During Geneva Watch Days, an almost unknown independent watchmaker (for the general public) launched its piece. I am talking about Bernhard Lederer and his Central Impulse Chronometer. Inspired by the work of great watchmakers, including George Daniels and after years of research and development, the watch is an important chronometric evolution and maybe one of the most important works of such from the last years. I present you today the Bernhard Lederer Central Impulse Chronometer as the first in the series dedicated to 2020 GPHG’s nominations.
Hands-on review Bernhard Lederer Central Impulse Chronometer
I had the honour to meet with master watchmaker Bernhard Lederer and his lovely wife during the Geneva Watch Days. In a corner of the Beau-Rivage Hotel lobby, I was fascinated by his stories and his watches. It is not an everyday event to meet someone who impressed George Daniels with his ideas. Behind a modest and humble man hides a genius of our days. Meeting with him was a noteworthy experience.
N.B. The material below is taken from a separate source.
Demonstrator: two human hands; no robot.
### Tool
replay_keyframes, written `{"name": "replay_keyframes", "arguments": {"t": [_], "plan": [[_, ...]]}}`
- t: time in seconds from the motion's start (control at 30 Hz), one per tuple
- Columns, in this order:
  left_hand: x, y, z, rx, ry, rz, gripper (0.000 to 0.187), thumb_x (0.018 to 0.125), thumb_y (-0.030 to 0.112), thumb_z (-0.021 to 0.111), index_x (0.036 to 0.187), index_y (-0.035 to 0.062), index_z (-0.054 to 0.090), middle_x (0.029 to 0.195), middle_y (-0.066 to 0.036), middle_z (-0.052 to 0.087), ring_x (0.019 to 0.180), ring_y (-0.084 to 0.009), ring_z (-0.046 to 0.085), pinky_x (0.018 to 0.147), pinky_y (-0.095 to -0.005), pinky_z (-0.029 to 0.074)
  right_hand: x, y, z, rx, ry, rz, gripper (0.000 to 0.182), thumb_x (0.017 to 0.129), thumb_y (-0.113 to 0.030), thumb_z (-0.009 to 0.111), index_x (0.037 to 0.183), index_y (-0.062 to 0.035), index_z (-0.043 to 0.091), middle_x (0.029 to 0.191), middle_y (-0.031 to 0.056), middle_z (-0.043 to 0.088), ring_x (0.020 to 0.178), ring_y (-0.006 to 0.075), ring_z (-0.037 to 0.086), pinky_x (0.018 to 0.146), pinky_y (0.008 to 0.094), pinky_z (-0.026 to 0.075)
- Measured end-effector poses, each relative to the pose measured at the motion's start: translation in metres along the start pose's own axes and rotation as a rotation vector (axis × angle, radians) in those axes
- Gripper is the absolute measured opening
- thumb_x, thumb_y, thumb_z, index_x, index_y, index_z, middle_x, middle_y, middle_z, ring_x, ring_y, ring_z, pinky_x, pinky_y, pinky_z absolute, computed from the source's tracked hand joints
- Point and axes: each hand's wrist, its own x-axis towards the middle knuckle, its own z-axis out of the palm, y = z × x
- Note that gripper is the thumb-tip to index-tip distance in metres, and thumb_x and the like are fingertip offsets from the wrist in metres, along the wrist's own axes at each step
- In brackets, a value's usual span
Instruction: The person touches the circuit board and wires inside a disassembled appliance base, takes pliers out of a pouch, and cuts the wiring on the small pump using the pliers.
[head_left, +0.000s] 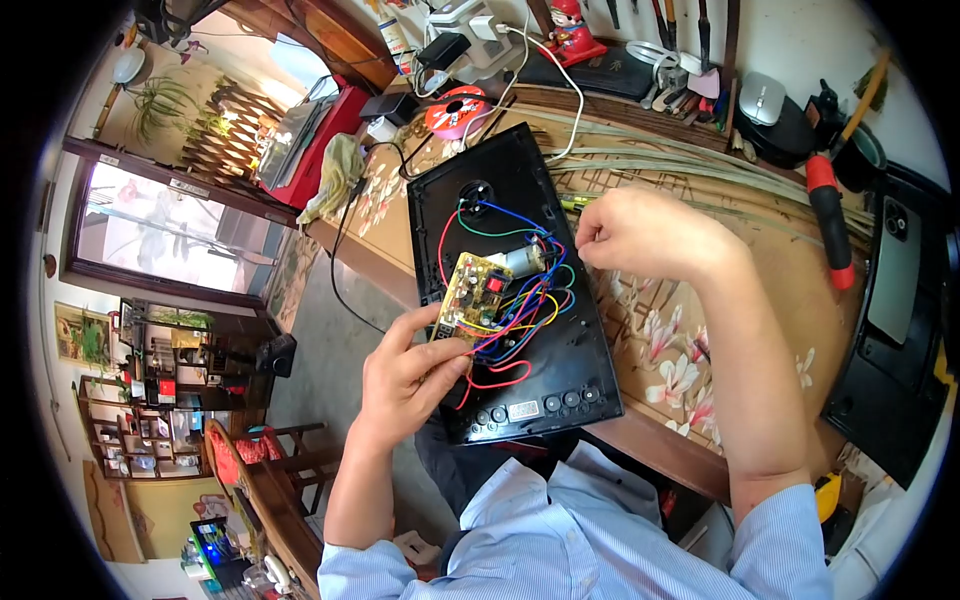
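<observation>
My left hand [410,370] grips the lower edge of a yellow circuit board [466,295] between thumb and fingers, tilted over an open black plastic housing [480,385]. Red, blue, green and yellow wires [520,320] run from the board to the housing. A small silver motor [523,261] sits beside the board's upper end. To the right of the housing, my right hand [635,232] is closed, its fingers curled; I cannot tell what is in them. A thin yellow-green object [573,202] shows right at its knuckles.
A pink-and-orange spool [458,112] stands behind the housing, near a cloth [337,175]. Long thin strips [700,160] lie along the back of the floral table [650,390]. A red-and-black handled tool [829,222] and a phone [897,255] on a black panel [890,375] are at right.
</observation>
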Motion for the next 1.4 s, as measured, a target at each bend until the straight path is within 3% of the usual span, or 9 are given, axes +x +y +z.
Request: {"name": "replay_keyframes", "arguments": {"t": [0.17, 0.5, 0.77, 1.4], "plan": [[0.0, -0.001, 0.003, -0.045, 0.025, -0.013, 0.014, 0.083, 0.012, 0.077, 0.097, 0.0124, 0.077, 0.119, -0.015, 0.066, 0.082, -0.0229, 0.072, 0.071, -0.032, 0.055, 0.0, 0.001, 0.003, -0.005, 0.149, -0.072, 0.025, 0.082, -0.016, 0.065, 0.101, -0.0026, 0.074, 0.091, 0.0169, 0.073, 0.085, 0.0301, 0.071, 0.078, 0.0384, 0.055], [0.003, 0.001, 0.003, 0.018, 0.005, -0.003, 0.015, 0.081, 0.013, 0.079, 0.096, 0.0135, 0.077, 0.12, -0.014, 0.066, 0.077, -0.0227, 0.072, 0.067, -0.0315, 0.055, 0.007, 0.007, 0.014, -0.034, 0.164, -0.053, 0.023, 0.083, -0.016, 0.065, 0.102, -0.0045, 0.072, 0.092, 0.0162, 0.073, 0.087, 0.0307, 0.071, 0.08, 0.0388, 0.055], [0.009, 0.0, 0.004, 0.001, -0.048, 0.058, 0.018, 0.078, 0.008, 0.08, 0.096, 0.0106, 0.077, 0.123, -0.016, 0.065, 0.064, -0.0143, 0.068, 0.06, -0.0278, 0.052, 0.013, 0.017, 0.02, 0.021, 0.241, -0.124, 0.022, 0.085, -0.016, 0.062, 0.102, -0.0055, 0.072, 0.091, 0.016, 0.073, 0.087, 0.0332, 0.07, 0.08, 0.0421, 0.055], [0.014, 0.002, 0.006, 0.086, -0.093, 0.122, 0.023, 0.075, 0.011, 0.083, 0.097, 0.0159, 0.078, 0.123, -0.014, 0.064, 0.057, -0.0122, 0.061, 0.053, -0.0263, 0.049, 0.015, 0.018, 0.022, 0.046, 0.206, -0.078, 0.023, 0.085, -0.014, 0.061, 0.102, -0.0047, 0.074, 0.095, 0.0169, 0.073, 0.092, 0.0334, 0.07, 0.084, 0.0418, 0.054]]}}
Bernhard Lederer Central Impulse Chronometer is one of those watches that writes history. The origin of this watch comes from (and here I will quote the Bernhard Lederer website): John Harrison’s constant-force remontoire on his H4 chronometer; Abraham-Louis Breguet’s lubricant-free natural escapement; and Sir John Daniels’ subsequent refinement by combining the natural escapement with the remontoire.
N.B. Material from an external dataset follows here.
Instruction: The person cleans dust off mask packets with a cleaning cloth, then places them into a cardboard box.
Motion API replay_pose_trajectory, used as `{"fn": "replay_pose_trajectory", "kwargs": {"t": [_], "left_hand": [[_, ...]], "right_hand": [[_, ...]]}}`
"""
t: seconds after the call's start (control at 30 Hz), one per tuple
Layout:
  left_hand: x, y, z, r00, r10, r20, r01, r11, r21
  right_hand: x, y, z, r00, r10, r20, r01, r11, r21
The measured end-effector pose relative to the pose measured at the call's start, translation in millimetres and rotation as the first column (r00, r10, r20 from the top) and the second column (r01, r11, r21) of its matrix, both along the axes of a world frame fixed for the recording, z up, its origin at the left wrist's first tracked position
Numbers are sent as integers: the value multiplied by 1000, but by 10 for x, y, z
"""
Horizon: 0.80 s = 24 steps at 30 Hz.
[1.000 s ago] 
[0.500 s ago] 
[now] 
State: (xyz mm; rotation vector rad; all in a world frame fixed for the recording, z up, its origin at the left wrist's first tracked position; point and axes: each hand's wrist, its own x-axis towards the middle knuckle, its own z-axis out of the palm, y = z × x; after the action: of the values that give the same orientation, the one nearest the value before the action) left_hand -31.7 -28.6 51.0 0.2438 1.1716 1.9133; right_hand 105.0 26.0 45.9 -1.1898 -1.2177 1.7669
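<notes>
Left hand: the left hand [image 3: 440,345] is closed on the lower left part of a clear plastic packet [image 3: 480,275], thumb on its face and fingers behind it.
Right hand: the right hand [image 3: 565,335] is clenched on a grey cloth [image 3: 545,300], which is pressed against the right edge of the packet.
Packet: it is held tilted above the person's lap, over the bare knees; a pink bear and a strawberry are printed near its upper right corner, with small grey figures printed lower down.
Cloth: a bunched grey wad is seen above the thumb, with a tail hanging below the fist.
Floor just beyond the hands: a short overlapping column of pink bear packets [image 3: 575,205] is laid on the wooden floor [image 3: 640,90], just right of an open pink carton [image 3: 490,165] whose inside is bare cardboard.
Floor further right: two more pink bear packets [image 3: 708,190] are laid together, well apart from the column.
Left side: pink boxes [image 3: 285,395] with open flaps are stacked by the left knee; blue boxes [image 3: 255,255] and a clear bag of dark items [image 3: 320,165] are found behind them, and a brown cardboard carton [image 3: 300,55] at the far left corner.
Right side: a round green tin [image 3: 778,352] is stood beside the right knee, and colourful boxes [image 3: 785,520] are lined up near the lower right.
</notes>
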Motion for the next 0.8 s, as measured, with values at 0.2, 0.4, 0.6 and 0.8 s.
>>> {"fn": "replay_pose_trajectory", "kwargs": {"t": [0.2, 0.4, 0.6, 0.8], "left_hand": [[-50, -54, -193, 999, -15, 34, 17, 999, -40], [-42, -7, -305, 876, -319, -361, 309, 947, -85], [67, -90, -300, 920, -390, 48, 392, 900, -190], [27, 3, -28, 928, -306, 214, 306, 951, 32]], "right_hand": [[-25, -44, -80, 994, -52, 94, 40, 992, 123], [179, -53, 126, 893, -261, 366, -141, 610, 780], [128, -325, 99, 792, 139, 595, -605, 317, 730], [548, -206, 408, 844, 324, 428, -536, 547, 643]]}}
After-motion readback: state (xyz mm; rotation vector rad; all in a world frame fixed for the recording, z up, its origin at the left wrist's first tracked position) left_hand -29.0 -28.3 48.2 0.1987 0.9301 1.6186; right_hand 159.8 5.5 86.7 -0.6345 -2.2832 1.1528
The Central Impulse Chronometer is manufactured in two variants and it is part of the “Tribute to the Masters Of Escapements” collection. The watch is not only a tribute to those great names of horology’s history but also a continuation of their work.
Case and Crystals
Bernhard Lederer Central Impulse Chronometer is presented in two variants: in white and rose gold. The 44mm case comes with a slim design due to a very ingenious construction. Two domed sapphire crystals cover the two-piece construction case.
The caseband is taken to the extreme. Parts of its surface are thinner as even the bezel itself. This construction was possible due to the modern crystal manufacturing capabilities of the present days.
The complex-shaped sapphire surrounds a clever built architectural movement that maximises the use of space.
The relative large 44m size creates an aired view: open, symmetrical, balanced. Note in the picture above the crown and stem integration.
The polished case with subtle yet voluptuous curves is terminated with short, rounded lugs. In the pictures, you can notice two variations of the crown. The watches represent working prototypes and are open to personalisations and design changes.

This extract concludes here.